Le gagnant : Solskjaer a-t-il gagné sa prolongation de contrat ?

Incroyable Sokskjaer. Le Norvégien vient d'enregistrer sa quatorzième victoire sur le banc des Red Devils en dix-sept rencontres. Mais cette victoire en terres françaises est évidemment la plus marquante. Elle fera date dans l'histoire du club mancunien. C'est dire. Il a fait avec les forces en présence, devant faire confiance aux McTominay, Pereira ou Fred, qui ne sont pas des habitués de ses compositions d'équipes. Si la solution Bailly (remplacé rapidement par Dalot) a fait flop à droite, le plan Solskjaer, simple à la base, a fait mouche : défendre en bloc solide et exploiter les contres... et les erreurs adverses. Dans les dix dernières minutes, il ne se posait pas de questions et lançait ses dernières forces avec Chong et Greenwood. Il a été récompensé. Héros de MU lors de la finale de 1999, Solskjaer prouve que cette compétition est spéciale pour lui. En plein intérim jusqu'en fin de saison depuis l'éviction de Mourinho, l'ancien attaquant va-t-il voir le board de Manchester lui offrir un contrat sur la durée ?
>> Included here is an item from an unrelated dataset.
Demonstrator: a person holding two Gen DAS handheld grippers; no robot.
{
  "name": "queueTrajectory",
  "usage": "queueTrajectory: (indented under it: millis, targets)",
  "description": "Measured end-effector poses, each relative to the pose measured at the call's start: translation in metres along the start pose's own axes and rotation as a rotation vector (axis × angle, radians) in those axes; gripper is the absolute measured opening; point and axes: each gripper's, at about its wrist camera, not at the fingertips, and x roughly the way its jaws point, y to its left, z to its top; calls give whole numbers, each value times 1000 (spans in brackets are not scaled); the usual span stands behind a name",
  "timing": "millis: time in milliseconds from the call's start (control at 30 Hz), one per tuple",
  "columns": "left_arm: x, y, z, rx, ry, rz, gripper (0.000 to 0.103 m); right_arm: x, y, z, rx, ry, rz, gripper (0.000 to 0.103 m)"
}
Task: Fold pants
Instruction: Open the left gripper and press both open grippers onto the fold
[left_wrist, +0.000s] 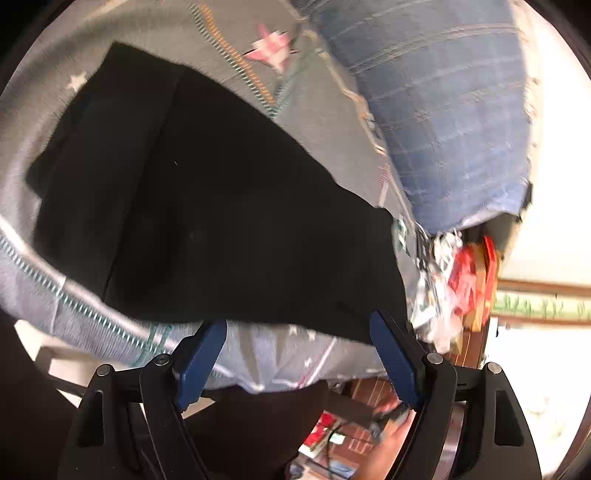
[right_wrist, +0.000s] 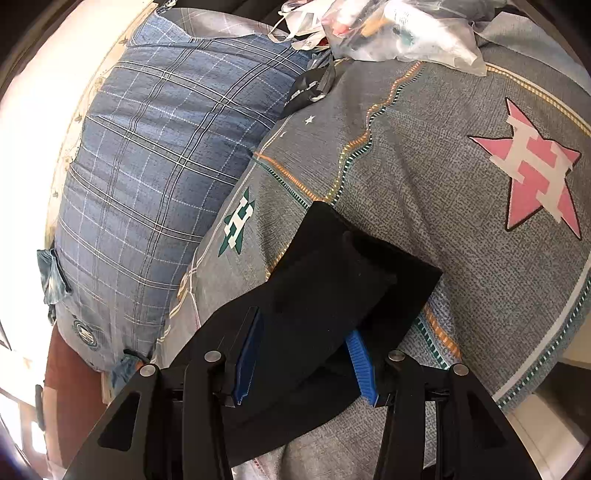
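Note:
Black pants (left_wrist: 207, 206) lie folded on a grey bedspread (left_wrist: 332, 122) with star prints. In the left wrist view my left gripper (left_wrist: 299, 332) is open with blue pads, just short of the pants' near edge, holding nothing. In the right wrist view the pants (right_wrist: 332, 280) bunch up between the blue pads of my right gripper (right_wrist: 304, 343). The jaws are still well apart, with the cloth filling the gap, so I cannot tell whether they pinch it.
A blue plaid pillow (right_wrist: 147, 166) lies along the bed's side, also in the left wrist view (left_wrist: 443, 110). Clear plastic bags (right_wrist: 399, 33) and clutter sit at the head of the bed. The bed edge (right_wrist: 535, 417) drops off nearby.

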Motion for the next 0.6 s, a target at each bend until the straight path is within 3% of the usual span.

Le perdant : La capacité parisienne à se mettre en danger

À croire que cela fait partie de l'ADN du club. À croire que le Paris Saint-Germain ne pourra quasiment jamais s'offrir un match retour tranquille après avoir dominé la première manche. Car ce 6 mars, on a véritablement revu certains fantômes du Camp Nou. Cette fébrilité, cette crispation, cette capacité à préférer protester que de se concentrer sur le jeu et les bases. Cela changera-t-il un jour ? Tuchel n'a en tout cas semble-t-il pas trouvé la clé psychologique dans ce domaine.